**Brief**
Repeat nothing but the lines below running from the one containing "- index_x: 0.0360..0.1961" to the one containing "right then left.". Keep both end lines.

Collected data
Segment Open

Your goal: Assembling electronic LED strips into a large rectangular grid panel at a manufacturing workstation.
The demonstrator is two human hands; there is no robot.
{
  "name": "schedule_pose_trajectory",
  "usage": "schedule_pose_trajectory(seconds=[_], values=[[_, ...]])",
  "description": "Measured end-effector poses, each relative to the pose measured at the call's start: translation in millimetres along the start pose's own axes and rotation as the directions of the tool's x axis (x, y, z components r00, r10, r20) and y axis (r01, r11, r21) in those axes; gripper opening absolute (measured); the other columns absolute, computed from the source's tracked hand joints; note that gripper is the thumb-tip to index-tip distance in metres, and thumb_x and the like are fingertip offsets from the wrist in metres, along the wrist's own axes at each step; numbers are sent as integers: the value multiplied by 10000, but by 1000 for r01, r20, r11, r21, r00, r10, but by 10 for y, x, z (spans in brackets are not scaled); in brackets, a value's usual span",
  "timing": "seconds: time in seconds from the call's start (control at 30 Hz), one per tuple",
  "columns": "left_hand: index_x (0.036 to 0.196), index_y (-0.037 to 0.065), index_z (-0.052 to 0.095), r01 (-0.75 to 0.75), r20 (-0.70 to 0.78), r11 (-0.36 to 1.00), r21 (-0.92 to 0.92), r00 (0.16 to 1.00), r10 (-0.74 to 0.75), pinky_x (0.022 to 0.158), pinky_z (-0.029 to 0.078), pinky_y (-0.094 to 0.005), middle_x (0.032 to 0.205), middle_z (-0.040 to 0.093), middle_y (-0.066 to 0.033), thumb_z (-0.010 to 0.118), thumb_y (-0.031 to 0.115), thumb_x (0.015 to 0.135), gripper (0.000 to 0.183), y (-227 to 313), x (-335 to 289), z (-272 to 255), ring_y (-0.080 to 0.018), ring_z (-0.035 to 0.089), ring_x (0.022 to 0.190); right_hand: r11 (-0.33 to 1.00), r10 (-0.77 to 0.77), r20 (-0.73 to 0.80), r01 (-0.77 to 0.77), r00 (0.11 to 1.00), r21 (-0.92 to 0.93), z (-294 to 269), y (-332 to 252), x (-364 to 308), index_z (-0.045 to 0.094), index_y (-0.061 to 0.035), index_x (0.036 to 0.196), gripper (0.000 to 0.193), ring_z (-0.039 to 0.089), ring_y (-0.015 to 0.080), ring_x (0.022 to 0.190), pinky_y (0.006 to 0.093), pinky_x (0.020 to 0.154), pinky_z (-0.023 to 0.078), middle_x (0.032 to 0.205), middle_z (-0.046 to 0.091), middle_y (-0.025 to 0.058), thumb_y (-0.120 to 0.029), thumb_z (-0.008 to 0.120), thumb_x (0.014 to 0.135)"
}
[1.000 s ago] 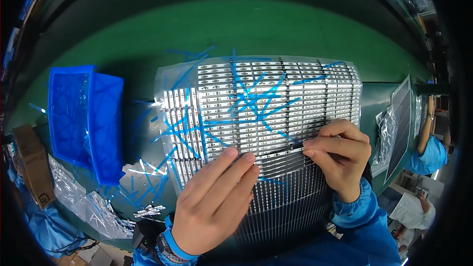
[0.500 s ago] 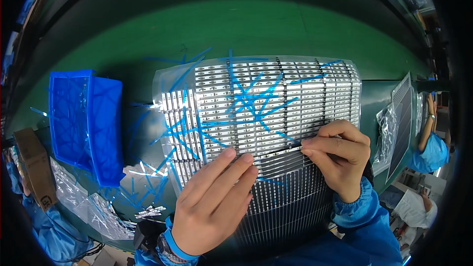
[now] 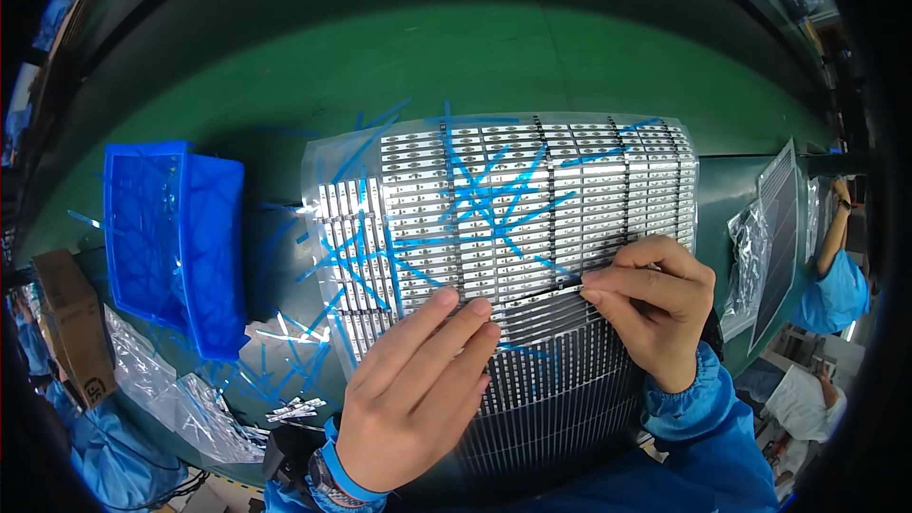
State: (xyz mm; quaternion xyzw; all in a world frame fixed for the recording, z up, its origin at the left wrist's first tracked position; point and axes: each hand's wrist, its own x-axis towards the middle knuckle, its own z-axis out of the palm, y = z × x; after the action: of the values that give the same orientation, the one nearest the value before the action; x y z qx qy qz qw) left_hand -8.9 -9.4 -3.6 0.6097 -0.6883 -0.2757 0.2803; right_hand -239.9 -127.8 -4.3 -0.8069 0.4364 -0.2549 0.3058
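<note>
A large panel of narrow white LED-type circuit strips (image 3: 518,185) in tight rows lies on a clear plastic sheet. Thin blue film strips (image 3: 499,230) are scattered across it. My left hand (image 3: 408,399) rests flat on the panel's lower left, fingers stretched out and fingertips near one white strip (image 3: 537,299). At that strip's right end, my right hand (image 3: 655,309) pinches with thumb and forefinger; the fingertips hide the exact grip. Below the strip, dark bands show, then a darker section with fine lines (image 3: 560,408) reaching toward my body.
A blue plastic bin (image 3: 217,252) stands at the left, with a cardboard box (image 3: 71,318) beyond it. Plastic bags (image 3: 176,394) and a small pile of strips (image 3: 294,408) lie front left. Another panel (image 3: 777,237) and crumpled clear film (image 3: 746,271) are at the right. Other people sit around.
Both hands keep nearly the same pose and place. The bin and the panel's left side appear slightly farther right in the picture. A co-worker's arm at the right has shifted.
</note>
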Motion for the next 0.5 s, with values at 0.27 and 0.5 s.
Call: schedule_pose_trajectory(seconds=[0.27,0.5], values=[[1198,27,752,7,-1,1000,11,1000,-7,1078,509,-450,1349,675,-121,803,66,790,413,9,4,-7,-348,560,1356,1000,-5,15,6,1000,-6,2,-1,5,839,-78,969,250,654,122,700,242,572,521,891,674,53,-14,891,733],[1258,45,731,14,19,999,39,1000,-15,1084,485,-462,1351,664,-121,831,152,791,490,39,24,-23,-351,553,1342,1000,6,8,-6,1000,24,-12,-9,6,838,-77,964,242,653,128,691,245,561,518,897,678,52,-11,885,736]])
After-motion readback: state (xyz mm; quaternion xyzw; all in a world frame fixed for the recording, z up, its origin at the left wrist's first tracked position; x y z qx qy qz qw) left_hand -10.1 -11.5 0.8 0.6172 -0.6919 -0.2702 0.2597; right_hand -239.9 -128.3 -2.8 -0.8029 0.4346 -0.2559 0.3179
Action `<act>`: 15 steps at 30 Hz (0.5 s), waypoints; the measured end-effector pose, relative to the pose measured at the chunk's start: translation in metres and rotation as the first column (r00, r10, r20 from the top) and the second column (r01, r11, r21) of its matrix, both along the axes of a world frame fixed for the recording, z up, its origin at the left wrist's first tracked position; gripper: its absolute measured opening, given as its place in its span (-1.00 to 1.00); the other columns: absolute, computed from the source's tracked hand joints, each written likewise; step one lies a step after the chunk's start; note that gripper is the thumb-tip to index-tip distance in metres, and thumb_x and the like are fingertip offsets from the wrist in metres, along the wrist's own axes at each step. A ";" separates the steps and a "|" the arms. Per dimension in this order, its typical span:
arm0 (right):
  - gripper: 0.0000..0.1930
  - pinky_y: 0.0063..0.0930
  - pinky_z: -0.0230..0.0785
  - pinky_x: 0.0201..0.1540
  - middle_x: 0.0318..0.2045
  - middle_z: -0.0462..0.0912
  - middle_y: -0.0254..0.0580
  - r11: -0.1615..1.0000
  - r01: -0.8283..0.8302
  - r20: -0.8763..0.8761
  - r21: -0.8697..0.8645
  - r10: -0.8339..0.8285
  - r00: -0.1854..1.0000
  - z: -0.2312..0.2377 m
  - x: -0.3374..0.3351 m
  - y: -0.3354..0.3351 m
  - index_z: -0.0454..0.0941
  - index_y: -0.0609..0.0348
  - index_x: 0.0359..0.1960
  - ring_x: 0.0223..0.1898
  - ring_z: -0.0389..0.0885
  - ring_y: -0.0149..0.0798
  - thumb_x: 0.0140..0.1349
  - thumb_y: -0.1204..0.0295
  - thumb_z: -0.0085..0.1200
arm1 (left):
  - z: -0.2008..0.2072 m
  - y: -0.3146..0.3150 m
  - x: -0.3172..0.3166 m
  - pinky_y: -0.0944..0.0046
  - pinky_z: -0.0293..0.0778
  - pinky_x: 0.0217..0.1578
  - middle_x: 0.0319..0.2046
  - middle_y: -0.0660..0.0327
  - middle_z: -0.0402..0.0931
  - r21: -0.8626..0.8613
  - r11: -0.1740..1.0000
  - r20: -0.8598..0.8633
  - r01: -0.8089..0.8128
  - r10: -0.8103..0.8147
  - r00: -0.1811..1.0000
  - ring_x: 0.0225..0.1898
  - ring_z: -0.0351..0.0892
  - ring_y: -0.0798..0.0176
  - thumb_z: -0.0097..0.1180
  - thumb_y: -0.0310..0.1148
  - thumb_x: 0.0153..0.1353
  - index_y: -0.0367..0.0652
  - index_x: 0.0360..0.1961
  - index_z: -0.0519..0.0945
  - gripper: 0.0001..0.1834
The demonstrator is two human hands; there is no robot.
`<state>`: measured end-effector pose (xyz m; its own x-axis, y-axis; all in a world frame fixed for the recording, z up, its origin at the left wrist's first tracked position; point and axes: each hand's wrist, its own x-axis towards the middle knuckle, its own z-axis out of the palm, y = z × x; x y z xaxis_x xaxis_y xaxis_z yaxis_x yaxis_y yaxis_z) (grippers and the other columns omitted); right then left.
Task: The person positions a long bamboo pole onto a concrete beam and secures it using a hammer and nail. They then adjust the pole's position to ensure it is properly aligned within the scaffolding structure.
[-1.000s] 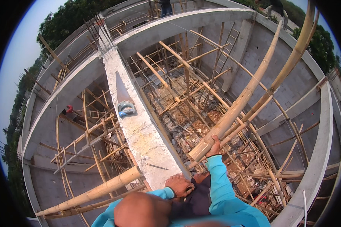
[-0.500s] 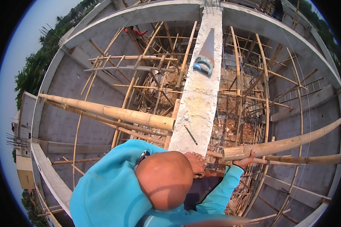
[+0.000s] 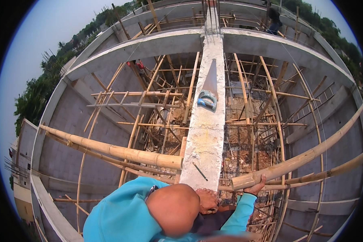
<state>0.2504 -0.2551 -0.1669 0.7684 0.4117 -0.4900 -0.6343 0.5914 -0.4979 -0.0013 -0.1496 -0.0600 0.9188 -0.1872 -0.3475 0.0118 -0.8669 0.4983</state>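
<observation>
Neither of my hands shows. A blurred skin-toned and bluish shape [image 3: 234,236] sits at the lower edge; I cannot make out what it is. Just in front, a co-worker in a turquoise hooded top [image 3: 117,209] bends forward, seen from above. The co-worker's right hand [image 3: 256,185] grips a thick bamboo pole [image 3: 294,163] from below, near its cut end. A bare foot or hand [image 3: 207,201] rests on the concrete beam [image 3: 205,133]; I cannot tell which. On the beam lie a handsaw [image 3: 207,99] with a grey-blue handle and a dark green pencil [image 3: 200,171].
Another thick bamboo pole [image 3: 121,151] ends against the beam's left side. Bamboo scaffolding [image 3: 276,113] stands on both sides, over a rubble-strewn floor [image 3: 238,139] far below. A concrete cross beam [image 3: 157,42] spans the far end. A person [image 3: 274,22] is at the far right.
The view has tilted up, so the beam, saw and co-worker appear lower. The bamboo pole in the co-worker's hand now slants more steeply, its outer end higher.
</observation>
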 end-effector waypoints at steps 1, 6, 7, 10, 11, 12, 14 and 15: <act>-0.40 -0.12 0.51 0.00 -0.17 0.60 -0.03 0.999 0.014 0.009 -0.036 -0.014 1.000 0.000 -0.002 0.002 0.41 0.21 0.14 -0.15 0.62 -0.05 0.22 0.02 0.15 | 0.002 0.002 0.000 -0.28 0.42 -0.07 -0.14 -0.04 0.54 -0.028 1.000 -0.025 0.004 -0.005 1.000 -0.02 0.52 -0.26 0.13 0.00 0.13 0.30 -0.29 0.67 -0.81; -0.40 -0.14 0.52 -0.06 -0.20 0.60 -0.05 0.999 -0.008 0.015 -0.040 0.008 1.000 0.006 -0.011 0.001 0.42 0.22 0.10 -0.19 0.61 -0.06 0.18 0.01 0.18 | 0.008 0.001 -0.003 -0.32 0.42 -0.04 -0.13 -0.05 0.54 -0.014 1.000 -0.040 -0.012 0.011 0.999 0.00 0.51 -0.29 0.13 -0.02 0.14 0.31 -0.28 0.66 -0.83; -0.40 -0.09 0.53 -0.08 -0.20 0.60 -0.06 0.999 0.003 0.019 -0.053 -0.002 1.000 0.006 -0.012 -0.001 0.45 0.21 0.08 -0.20 0.62 -0.05 0.18 -0.01 0.18 | 0.017 0.003 0.000 -0.33 0.42 -0.04 -0.12 -0.06 0.54 -0.039 0.999 -0.066 0.025 -0.028 0.997 0.01 0.51 -0.30 0.13 -0.03 0.14 0.31 -0.28 0.66 -0.83; -0.41 -0.01 0.56 -0.11 -0.20 0.61 -0.08 0.997 0.019 0.011 -0.074 -0.018 1.000 0.009 -0.015 -0.002 0.49 0.18 0.06 -0.21 0.63 -0.03 0.18 -0.04 0.18 | 0.017 0.006 0.004 -0.34 0.41 -0.01 -0.09 0.00 0.57 -0.026 0.997 -0.084 0.079 -0.081 0.993 0.04 0.51 -0.30 0.13 -0.04 0.14 0.30 -0.27 0.66 -0.83; -0.40 -0.01 0.56 -0.11 -0.21 0.61 -0.07 0.998 0.013 -0.004 -0.069 -0.013 1.000 0.012 -0.017 -0.001 0.48 0.19 0.07 -0.21 0.64 -0.03 0.17 -0.03 0.19 | 0.012 0.005 0.003 -0.32 0.40 -0.02 -0.09 0.01 0.56 -0.051 0.995 -0.056 0.084 -0.087 0.995 0.02 0.51 -0.27 0.14 -0.04 0.11 0.28 -0.28 0.67 -0.82; -0.40 -0.02 0.56 -0.11 -0.22 0.61 -0.06 0.998 0.008 -0.020 -0.064 -0.010 1.000 0.014 -0.020 0.000 0.47 0.19 0.08 -0.22 0.64 -0.02 0.17 -0.02 0.19 | 0.004 0.004 -0.001 -0.30 0.40 -0.04 -0.08 0.02 0.55 -0.074 0.993 -0.029 0.090 -0.093 0.995 0.01 0.52 -0.24 0.15 -0.04 0.08 0.27 -0.29 0.67 -0.80; -0.40 -0.10 0.54 -0.10 -0.21 0.60 -0.04 0.995 0.024 0.005 -0.095 -0.023 1.000 0.025 -0.025 0.000 0.44 0.21 0.08 -0.20 0.63 -0.02 0.16 0.02 0.21 | 0.002 0.005 0.000 -0.29 0.39 -0.02 -0.08 0.02 0.54 -0.110 0.989 -0.002 0.100 -0.101 0.995 0.01 0.52 -0.22 0.17 -0.05 0.06 0.24 -0.29 0.68 -0.79; -0.40 -0.14 0.53 -0.09 -0.21 0.60 -0.03 0.993 0.040 0.022 -0.111 -0.038 0.999 0.029 -0.023 -0.002 0.42 0.22 0.09 -0.20 0.62 -0.02 0.15 0.04 0.22 | 0.006 0.004 0.004 -0.30 0.39 0.00 -0.08 0.01 0.54 -0.121 0.987 -0.004 0.103 -0.104 0.995 0.03 0.52 -0.23 0.17 -0.05 0.07 0.22 -0.28 0.68 -0.78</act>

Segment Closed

**Solution to this task**
  - index_x: 0.0360..0.1961
  - index_z: -0.0519..0.0945
  - gripper: 0.0001..0.1834
The demonstrator is two human hands; there is no robot.
`<state>`: measured end-effector pose (xyz m; its own x-axis, y-axis; all in a world frame fixed for the recording, z up, its origin at the left wrist's first tracked position; point and axes: each hand's wrist, its own x-axis towards the middle knuckle, its own z-axis out of the palm, y = z × x; x y z xaxis_x xaxis_y xaxis_z yaxis_x yaxis_y yaxis_z) (grippers and the other columns omitted); right then left.

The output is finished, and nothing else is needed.